At the end, the two men, king and commoner, friends, died within months of each other. After the immediate headlines faded away, they were not thought of much, outside of historical references, until the Academy Award-winning film, The King's Speech, came out in theaters. Yet the impact on history of this incredibly unlikely friendship can not be underestimated. Next to Churchill, the speeches during World War II of George the VI kept the morale of the Empire, and many other countries, afloat. The king gave enormous credit to his friend, Lionel Logue, for this success, and those of us alive today owe them both a deep debt.
This semi-biography, semi-history is one of the finest non-fiction books I have read in a long time, and I can't recommend it enough.
I thought it was going to be a lot of boring details about the two men but it was an enjoyabe story that goes through their friendship that started out as a doctor patien relationship. It adds a lot of depth into the movie.
Because there is always so much that can not be put into a movie without it lasting 10 hours, the book fills in a lot of gaps. It also puts a human side of the King amd Queen and their family. It shows how most people do not see royality as regular people, This book shows how they are just as normal as the rest of us, just have a different job.
It explains how King GeorgeVI feared the idea of public speaking and how he was able to overcome that with the help of Louge and how their friendship grew because of it.
I would recommend this book to any one who like stories about the Royal Family. It explains what is expected of them and how they try to just be regular people. It is a very good read. Very much worth the money. Even a book you may want to read more than once.
Albert, son of King George V and younger brother of Edward VIII, had developed a stammer during his youth, which made him shy and uncommunicative. As someone who has struggled all my life with a relatively mild stutter, I thought it was good that Mark Logue did not attribute the cause of Bertie's stammer to any one thing. Stuttering is an impediment which seems to arise from both/either physical and psychological reasons and most of the time cannot be properly ascribed to any one thing. In Bertie's case, it was possibly from a difficult youth. He and his siblings were not close to their parents - as was common in those days - and his parents seemed to rather scare him when they were together. A sadistic nanny and the changing of his left-handedness to right may have contributed to his stutter. In any case, he was a man who could not always control his own speech, and he was moving into some situations where he would be called on to speak publicly and to do so often.
After his marriage, Bertie consulted Lionel Logue who had emigrated to England from Australia with his wife and young family and set up a practice in speech therapy in London's Harley Street.
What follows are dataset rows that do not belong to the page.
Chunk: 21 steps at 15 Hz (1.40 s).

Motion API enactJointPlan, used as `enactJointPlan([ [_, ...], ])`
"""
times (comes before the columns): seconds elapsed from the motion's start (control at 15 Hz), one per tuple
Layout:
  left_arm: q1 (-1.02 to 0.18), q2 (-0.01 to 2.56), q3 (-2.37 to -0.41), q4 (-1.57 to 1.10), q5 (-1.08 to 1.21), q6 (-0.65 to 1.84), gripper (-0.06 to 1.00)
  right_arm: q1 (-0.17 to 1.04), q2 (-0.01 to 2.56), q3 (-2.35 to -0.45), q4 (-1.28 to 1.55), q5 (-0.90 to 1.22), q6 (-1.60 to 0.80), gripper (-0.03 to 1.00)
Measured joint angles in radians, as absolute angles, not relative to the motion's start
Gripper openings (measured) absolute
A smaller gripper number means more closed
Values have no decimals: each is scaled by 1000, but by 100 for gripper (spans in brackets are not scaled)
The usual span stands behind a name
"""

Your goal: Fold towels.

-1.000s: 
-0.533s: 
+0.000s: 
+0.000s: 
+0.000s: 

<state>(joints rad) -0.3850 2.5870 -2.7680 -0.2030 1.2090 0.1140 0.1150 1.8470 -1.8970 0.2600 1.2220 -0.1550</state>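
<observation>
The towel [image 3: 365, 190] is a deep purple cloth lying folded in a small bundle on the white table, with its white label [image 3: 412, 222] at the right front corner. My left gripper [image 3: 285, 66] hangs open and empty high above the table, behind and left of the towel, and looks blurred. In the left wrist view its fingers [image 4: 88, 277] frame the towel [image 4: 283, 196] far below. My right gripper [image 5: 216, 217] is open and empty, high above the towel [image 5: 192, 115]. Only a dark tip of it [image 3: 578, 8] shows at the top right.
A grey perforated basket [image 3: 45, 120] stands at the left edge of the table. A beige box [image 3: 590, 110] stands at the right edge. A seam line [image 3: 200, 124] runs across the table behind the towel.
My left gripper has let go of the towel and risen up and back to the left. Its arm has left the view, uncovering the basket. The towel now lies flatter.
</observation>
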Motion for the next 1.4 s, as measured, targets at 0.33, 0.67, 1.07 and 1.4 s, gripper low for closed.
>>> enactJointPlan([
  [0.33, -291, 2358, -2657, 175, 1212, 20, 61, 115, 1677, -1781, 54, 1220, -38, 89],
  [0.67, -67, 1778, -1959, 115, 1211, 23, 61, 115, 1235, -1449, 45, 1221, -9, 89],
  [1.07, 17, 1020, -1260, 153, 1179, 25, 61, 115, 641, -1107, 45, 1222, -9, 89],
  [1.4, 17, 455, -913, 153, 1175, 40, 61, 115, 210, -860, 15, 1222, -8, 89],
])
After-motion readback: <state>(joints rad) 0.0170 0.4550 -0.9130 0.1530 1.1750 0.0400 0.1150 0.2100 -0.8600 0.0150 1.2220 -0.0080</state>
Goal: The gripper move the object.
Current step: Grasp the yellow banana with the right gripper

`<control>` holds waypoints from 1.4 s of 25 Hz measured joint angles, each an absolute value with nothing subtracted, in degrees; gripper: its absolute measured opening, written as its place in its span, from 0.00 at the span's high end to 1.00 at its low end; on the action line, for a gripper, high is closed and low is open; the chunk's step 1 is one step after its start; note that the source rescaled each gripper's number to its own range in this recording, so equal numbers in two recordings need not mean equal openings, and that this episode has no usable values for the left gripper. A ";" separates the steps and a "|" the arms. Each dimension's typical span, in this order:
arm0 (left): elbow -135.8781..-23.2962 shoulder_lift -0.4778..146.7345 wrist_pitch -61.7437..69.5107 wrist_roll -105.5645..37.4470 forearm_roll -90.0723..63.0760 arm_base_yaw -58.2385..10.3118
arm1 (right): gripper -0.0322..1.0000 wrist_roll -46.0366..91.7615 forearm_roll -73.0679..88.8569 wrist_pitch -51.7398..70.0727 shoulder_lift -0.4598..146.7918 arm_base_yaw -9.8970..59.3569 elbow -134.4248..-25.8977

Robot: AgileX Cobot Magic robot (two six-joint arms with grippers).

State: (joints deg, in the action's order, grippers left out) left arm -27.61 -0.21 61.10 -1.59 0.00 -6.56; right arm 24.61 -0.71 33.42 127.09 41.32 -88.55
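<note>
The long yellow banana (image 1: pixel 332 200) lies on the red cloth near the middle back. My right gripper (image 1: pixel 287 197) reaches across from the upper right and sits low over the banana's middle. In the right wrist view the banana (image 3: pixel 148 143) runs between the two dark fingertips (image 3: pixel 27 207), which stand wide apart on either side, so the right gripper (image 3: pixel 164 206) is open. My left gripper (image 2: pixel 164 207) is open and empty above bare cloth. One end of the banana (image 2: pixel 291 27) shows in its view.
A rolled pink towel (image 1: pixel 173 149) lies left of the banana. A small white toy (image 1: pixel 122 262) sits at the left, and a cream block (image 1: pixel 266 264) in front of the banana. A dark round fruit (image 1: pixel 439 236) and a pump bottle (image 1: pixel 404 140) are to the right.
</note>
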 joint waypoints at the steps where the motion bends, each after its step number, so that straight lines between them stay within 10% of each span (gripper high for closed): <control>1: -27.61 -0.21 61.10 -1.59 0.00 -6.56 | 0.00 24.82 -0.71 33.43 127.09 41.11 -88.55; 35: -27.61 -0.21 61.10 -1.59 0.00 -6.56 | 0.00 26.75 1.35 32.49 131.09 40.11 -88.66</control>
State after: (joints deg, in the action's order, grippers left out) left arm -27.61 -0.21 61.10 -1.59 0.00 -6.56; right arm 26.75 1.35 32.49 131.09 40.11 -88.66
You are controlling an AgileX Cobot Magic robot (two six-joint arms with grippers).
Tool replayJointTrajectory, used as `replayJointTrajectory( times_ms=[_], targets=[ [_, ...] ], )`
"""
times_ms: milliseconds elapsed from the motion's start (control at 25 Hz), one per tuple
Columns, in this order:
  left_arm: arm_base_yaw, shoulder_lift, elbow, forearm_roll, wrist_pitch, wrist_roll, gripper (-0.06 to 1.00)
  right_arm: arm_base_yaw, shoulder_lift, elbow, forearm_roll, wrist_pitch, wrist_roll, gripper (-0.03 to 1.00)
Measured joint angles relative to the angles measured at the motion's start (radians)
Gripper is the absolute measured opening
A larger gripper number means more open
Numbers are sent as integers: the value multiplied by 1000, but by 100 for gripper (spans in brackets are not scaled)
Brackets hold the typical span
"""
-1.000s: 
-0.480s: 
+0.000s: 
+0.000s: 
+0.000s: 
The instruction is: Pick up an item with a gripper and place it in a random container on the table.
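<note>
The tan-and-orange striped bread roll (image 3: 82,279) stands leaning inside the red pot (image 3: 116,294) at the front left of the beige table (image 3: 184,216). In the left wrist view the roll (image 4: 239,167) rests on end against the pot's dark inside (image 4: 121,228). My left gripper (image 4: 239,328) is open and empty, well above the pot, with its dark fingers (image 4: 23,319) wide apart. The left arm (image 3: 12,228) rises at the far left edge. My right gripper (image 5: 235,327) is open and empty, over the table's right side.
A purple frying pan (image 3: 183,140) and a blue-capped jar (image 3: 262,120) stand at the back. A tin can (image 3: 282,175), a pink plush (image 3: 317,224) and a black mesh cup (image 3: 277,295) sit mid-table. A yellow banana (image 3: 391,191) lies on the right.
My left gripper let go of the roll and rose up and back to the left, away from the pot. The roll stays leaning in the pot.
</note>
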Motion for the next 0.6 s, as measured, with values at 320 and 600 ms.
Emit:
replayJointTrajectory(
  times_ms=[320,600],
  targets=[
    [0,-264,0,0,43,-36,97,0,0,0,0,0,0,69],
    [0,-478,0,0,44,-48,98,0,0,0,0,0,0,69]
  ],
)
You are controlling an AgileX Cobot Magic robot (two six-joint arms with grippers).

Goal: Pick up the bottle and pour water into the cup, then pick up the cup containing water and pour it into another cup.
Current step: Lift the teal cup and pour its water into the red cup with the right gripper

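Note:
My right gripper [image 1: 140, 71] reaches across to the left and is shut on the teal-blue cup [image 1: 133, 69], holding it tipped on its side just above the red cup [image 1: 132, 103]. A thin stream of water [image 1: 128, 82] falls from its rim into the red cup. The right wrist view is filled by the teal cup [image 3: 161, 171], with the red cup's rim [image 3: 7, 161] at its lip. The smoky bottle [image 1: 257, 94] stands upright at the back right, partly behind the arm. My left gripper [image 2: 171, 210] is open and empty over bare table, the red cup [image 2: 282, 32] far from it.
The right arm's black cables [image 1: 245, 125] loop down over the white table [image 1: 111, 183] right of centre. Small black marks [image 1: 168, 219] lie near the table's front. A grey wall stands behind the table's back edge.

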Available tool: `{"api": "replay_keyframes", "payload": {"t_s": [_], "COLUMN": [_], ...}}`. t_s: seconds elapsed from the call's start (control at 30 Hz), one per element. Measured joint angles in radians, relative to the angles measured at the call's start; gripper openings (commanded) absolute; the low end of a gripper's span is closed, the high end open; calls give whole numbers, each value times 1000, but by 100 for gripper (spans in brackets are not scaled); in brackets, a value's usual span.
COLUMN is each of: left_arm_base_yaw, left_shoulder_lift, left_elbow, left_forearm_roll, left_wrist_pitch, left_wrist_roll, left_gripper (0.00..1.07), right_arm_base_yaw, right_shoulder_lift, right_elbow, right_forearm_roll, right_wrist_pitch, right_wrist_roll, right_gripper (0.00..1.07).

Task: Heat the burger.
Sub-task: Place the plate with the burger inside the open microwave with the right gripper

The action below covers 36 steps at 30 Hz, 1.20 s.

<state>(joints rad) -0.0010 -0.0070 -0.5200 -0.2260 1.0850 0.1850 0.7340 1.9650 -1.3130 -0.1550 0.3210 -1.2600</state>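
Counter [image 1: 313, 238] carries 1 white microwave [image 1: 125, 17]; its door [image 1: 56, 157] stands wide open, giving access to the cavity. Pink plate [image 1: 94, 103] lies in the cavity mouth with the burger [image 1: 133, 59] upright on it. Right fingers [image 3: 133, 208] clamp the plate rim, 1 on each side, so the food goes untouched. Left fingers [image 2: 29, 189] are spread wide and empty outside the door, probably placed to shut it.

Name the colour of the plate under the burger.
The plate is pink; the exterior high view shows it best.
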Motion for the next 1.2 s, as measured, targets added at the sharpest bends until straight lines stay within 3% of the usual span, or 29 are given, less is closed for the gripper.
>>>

After much practice, Bertie was able to give speeches, but he depended on Lionel Logue's continued help as he became king - first in peacetime and then in wartime. The many speeches by radio that George was called on to make in the 25 or so years of his rule were always difficult for him, but Logue's work made them bearable to the king. Logue and George VI became friends - of a sort - because of their work together.
Mark Logue and Peter Conradi were able to look through Lionel Logue's case files and put together a very good record of Logue's work with George VI. Whether Lionel Logue "saved the monarchy" is a bit in doubt, but he did give confidence and success to the George VI when he - and the nation and the Commonwealth - needed it the most.
A note to the authors - Wallis Simpson was from an old Baltimore, Maryland family, not a Pennsylvania one.